O‐GlcNAcylation in oral squamous cell carcinoma

• Published in: Journal of oral pathology & medicine Vol. 47; no. 3; pp. 260 - 267
• Main Authors: Kongkaew, Tassaporn, Aung, Win Pa Pa, Supanchart, Chayarop, Makeudom, Anupong, Langsa‐ard, Sarawat, Sastraruji, Thanapat, Chaiyarit, Ponlatham, Krisanaprakornkit, Suttichai
• Format: Journal Article
• Language: English
• Published: Denmark Wiley Subscription Services, Inc 01.03.2018
• Subjects: Adult; Aged; Aged, 80 and over; Akt; AKT protein; Carcinoma, Squamous Cell - metabolism; Dentistry; Epidermal growth factor; epidermal growth factor receptor; Epidermal growth factor receptors; Female; Glycosylation; Humans; Immunohistochemistry; Keratinocytes; Keratinocytes - metabolism; Kinases; Lysates; Male; Middle Aged; Mouth Neoplasms - metabolism; N-Acetylglucosamine; N-Acetylglucosaminyltransferases - metabolism; O-GlcNAcylation; Oral cancer; Oral squamous cell carcinoma; O‐GlcNAc transferase; Paraffin; Phosphorylation; Receptor, Epidermal Growth Factor - metabolism; Squamous cell carcinoma; Translation; O-GlcNAcylation; oral squamous cell carcinoma; O-GlcNAc transferase; Akt; epidermal growth factor receptor
• ISSN: 0904-2512; 1600-0714
• DOI: 10.1111/jop.12680

Background Two post‐translational mechanisms commonly demonstrated in various cancers are protein phosphorylation and glycosylation by O‐linked β‐N‐acetylglucosamine (O‐GlcNAc). However, only phosphorylation of the epidermal growth factor receptor (EGFR)/Akt pathway has been reported in oral squamous cell carcinoma (OSCC). Therefore, we aimed to determine both post‐translational modifications in OSCC tissues and in oral cancer cells compared to normal tissues and oral keratinocytes and to find correlations of these modifications with histological grading.
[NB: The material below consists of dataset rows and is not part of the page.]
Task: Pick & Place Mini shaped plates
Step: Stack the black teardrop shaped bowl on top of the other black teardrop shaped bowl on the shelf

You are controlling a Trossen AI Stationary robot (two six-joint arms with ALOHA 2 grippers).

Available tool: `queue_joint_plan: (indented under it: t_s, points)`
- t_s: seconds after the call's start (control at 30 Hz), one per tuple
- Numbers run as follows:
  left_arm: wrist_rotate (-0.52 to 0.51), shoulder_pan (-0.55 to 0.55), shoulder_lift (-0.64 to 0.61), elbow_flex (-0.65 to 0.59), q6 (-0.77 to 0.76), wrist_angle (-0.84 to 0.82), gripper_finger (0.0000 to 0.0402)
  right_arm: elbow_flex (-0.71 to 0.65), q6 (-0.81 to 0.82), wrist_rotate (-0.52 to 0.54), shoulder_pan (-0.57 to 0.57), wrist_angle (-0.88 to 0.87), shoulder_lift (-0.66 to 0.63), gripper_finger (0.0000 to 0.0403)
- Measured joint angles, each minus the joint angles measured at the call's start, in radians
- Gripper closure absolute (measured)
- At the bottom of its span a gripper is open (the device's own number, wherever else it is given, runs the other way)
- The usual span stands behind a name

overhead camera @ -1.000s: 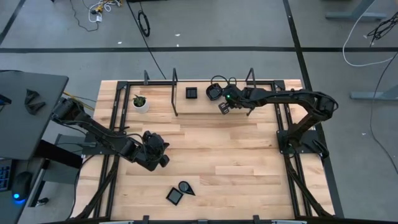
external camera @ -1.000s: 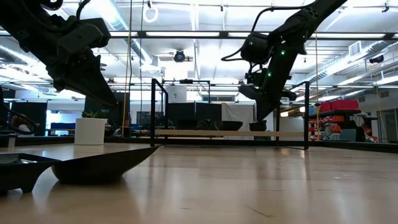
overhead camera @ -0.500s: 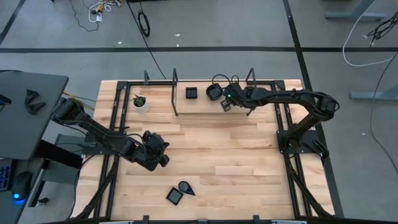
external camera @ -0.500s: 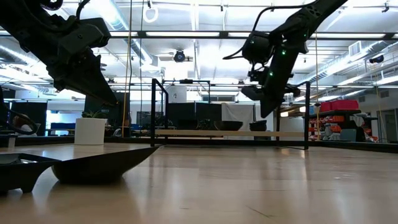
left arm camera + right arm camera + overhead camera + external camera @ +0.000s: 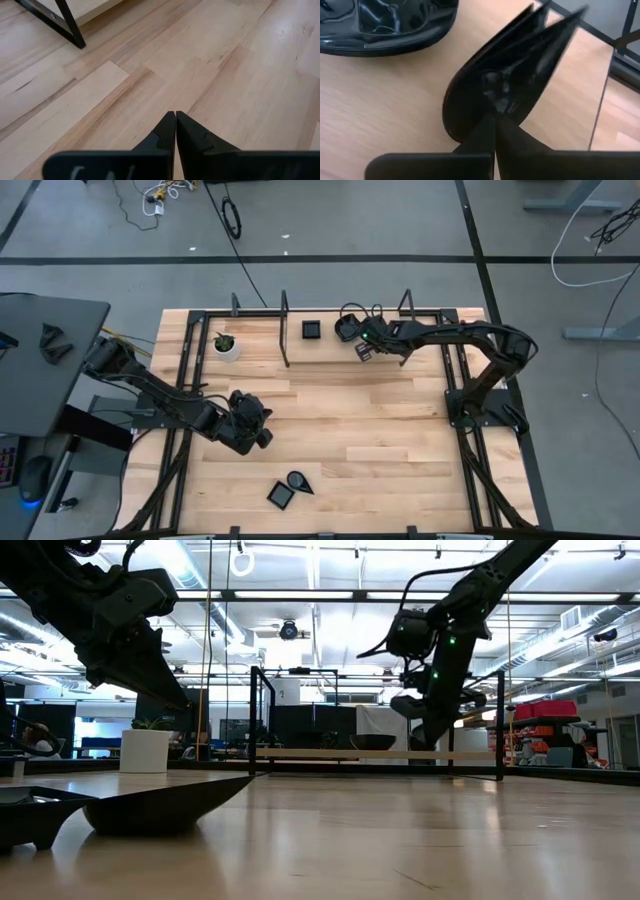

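One plate (image 5: 510, 75) | pinched in right gripper (image 5: 495, 116) | above table (image 5: 400, 430)

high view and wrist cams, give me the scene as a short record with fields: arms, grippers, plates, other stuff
left arm: left gripper over the table's left-middle, fingers shut, holding nothing
right arm: right gripper at the far edge, shut on a teardrop plate
held plate: tilted on edge, above the wood
plates at far edge: square plate, rounded plate beside the right gripper
plates at near edge: second square plate with a leaf plate close beside it
other: white plant pot at far left
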Motion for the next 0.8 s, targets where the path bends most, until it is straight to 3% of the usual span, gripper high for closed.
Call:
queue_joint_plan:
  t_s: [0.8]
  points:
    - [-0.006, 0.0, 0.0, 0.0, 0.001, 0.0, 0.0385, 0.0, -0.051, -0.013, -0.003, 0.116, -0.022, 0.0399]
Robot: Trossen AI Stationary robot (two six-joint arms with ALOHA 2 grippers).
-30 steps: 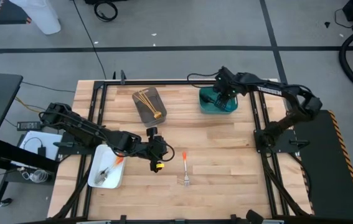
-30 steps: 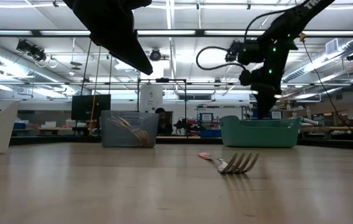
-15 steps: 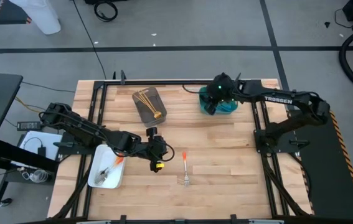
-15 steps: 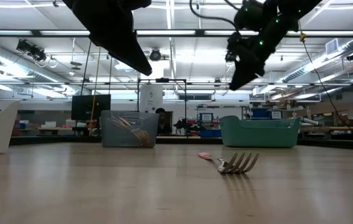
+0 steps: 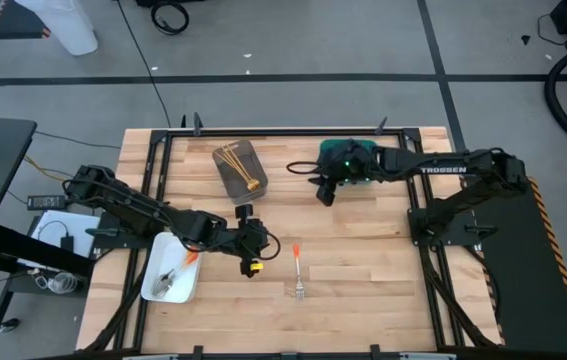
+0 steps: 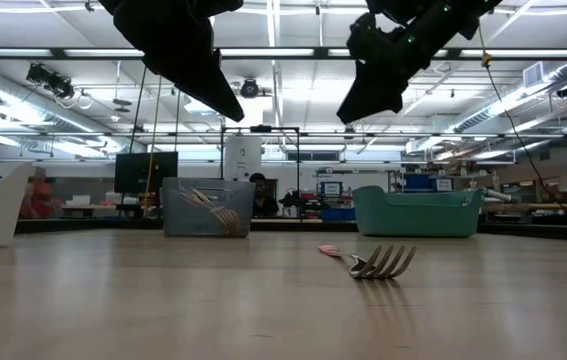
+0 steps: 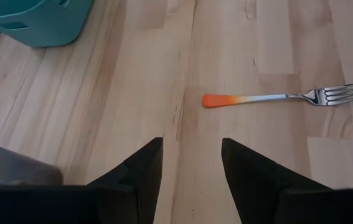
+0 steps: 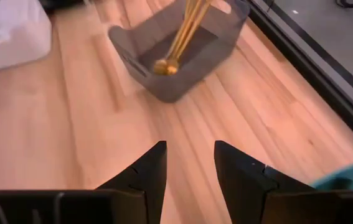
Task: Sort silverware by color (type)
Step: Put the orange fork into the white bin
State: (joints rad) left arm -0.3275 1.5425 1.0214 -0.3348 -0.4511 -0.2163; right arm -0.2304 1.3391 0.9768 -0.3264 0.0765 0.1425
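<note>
While my left pincer (image 5: pixel 254 243) hangs above the pale wooden table (image 5: pixel 363 260), its fingers (image 7: pixel 140 168) parted and holding nothing, the slim fork with the orange handle and silver tines (image 5: pixel 298 270) lies flat on bare wood just beside it, toward the table's middle. Open table surrounds the fork on all sides, out to the near edge. Beside my left arm, at the table's left edge, sits the white tray (image 5: pixel 172 270) with a few forks in it, one orange-handled. My right pincer (image 5: pixel 323 190) is raised over open wood, apart and empty, just beside the teal tray (image 5: pixel 361 150) at the far edge. Between the two arms, near the far edge, stands the grey tray (image 5: pixel 240 170) holding the all-gold forks (image 5: pixel 234 160). Black frame rails border the table.
</note>
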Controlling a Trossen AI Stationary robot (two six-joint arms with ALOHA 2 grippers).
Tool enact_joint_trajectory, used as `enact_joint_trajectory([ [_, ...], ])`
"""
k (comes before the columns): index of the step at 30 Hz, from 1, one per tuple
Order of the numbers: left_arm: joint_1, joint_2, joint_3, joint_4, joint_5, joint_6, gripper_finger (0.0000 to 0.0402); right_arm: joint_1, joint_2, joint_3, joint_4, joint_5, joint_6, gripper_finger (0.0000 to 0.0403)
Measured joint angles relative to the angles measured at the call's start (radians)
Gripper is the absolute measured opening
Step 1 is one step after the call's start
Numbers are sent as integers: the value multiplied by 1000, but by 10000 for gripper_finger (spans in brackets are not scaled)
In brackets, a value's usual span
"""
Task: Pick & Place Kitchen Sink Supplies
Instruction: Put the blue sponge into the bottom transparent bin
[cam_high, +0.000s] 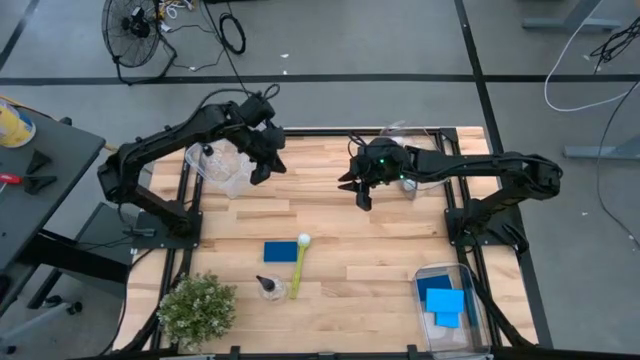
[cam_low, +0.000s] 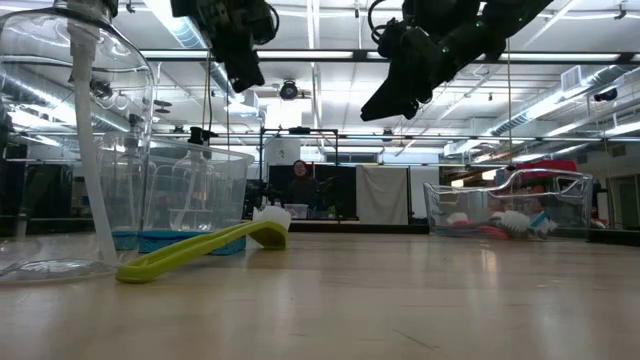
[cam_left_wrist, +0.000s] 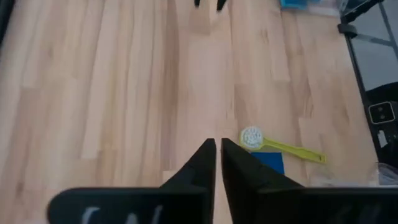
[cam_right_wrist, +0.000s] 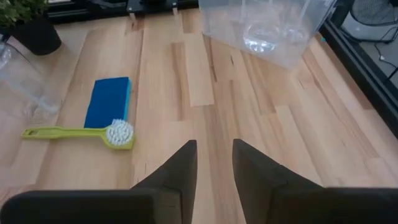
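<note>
1. The pale butcher-block wooden table (cam_high: 350, 250) is laid in planks with visible grain and a satin finish, smooth but not shiny.
2. The yellow-green long-handled plastic brush (cam_right_wrist: 74, 132) looks like smooth moulded plastic with a slight sheen and has a round head of stubby white bristles.
3. The flat blue rectangular sponge (cam_right_wrist: 107, 101) is matt and a bit porous-looking.
4. The clear plastic bin (cam_right_wrist: 264, 28) on the table is glossy, see-through and catches glare.
5. The small clear bottle with black top (cam_high: 267, 288) has a glassy-looking body and a duller cap.
6. The left end effector (cam_left_wrist: 214, 180) and right end effector (cam_right_wrist: 214, 171) have matt black fingers, plastic by the look, with no shine.
</note>
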Motion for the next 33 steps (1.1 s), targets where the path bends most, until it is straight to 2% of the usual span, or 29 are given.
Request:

Methods Thirty‐two OSCC and ten normal formalin‐fixed and paraffin‐embedded sections were probed with the anti‐O‐GlcNAc, anti‐O‐GlcNAc transferase (OGT), anti‐phosphorylated‐EGFRtyr1173, and anti‐phosphorylated‐Aktser473 antibodies following standard immunohistochemistry. The immunohistochemical (IHC) score was determined using the Fromowitz standard. Whole cell lysates of oral cancer cells and normal oral keratinocytes were immunoblotted with the anti‐O‐GlcNAc antibody. Results The median IHC scores of O‐GlcNAc or OGT between OSCC and normal tissues were not different, whereas those of phosphorylated‐EGFRtyr1173 and phosphorylated‐Aktser473 were significantly higher in OSCC than normal tissues (P < .001 and P < .01, respectively). Similarly, expression of O‐GlcNAcylated proteins in oral cancer cells and normal oral keratinocytes did not differ. In the OSCC group, the median IHC scores of O‐GlcNAc and OGT were significantly lower than those of phosphorylated‐EGFRtyr1173 and phosphorylated‐Aktser473 (P < .01 and P < .001, respectively). The IHC scores of O‐GlcNAc or OGT were not determined to correlate with histological grading. Conclusion Unlike other types of cancers, our findings demonstrate that the levels of O‐GlcNAcylation are not significantly increased in OSCC tissues or in oral cancer cells and are not associated with the histological grading of OSCC.